Try it: Beginning with the first line of the material, set down each line exactly as written, up to and including the line with "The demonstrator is".

Data extracts:
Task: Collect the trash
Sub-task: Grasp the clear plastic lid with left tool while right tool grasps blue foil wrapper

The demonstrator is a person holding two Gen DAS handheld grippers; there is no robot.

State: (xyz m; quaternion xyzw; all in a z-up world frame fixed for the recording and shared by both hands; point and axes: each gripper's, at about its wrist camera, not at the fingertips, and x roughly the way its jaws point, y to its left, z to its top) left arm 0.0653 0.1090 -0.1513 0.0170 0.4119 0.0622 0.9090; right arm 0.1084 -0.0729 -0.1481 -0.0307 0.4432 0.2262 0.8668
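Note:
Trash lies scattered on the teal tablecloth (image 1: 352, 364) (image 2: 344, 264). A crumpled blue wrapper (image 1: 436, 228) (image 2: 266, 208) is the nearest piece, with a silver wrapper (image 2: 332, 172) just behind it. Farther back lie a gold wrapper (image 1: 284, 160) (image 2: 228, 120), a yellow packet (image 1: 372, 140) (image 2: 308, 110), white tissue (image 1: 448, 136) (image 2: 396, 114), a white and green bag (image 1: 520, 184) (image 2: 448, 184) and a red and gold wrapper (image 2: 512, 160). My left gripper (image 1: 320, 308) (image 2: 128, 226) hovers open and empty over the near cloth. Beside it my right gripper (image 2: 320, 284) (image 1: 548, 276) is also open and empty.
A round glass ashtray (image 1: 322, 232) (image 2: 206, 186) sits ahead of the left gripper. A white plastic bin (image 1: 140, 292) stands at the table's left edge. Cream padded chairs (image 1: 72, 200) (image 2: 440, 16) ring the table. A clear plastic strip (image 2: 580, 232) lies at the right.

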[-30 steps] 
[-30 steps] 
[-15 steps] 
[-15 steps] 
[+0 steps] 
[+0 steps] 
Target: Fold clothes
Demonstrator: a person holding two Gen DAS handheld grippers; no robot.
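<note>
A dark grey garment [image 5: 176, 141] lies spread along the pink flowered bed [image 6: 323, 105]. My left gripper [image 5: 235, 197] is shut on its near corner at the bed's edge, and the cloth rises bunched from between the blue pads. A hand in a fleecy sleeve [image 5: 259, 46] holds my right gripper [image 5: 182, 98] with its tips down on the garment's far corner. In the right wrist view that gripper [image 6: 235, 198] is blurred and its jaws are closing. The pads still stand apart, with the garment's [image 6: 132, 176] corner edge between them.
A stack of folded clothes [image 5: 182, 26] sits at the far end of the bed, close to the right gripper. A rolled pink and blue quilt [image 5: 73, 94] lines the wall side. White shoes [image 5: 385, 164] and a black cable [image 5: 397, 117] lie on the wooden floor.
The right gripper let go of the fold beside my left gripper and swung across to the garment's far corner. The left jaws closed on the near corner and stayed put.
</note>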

Result below:
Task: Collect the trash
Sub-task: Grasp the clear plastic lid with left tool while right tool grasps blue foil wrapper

The demonstrator is a person holding two Gen DAS handheld grippers; there is no robot.

This answer is now complete.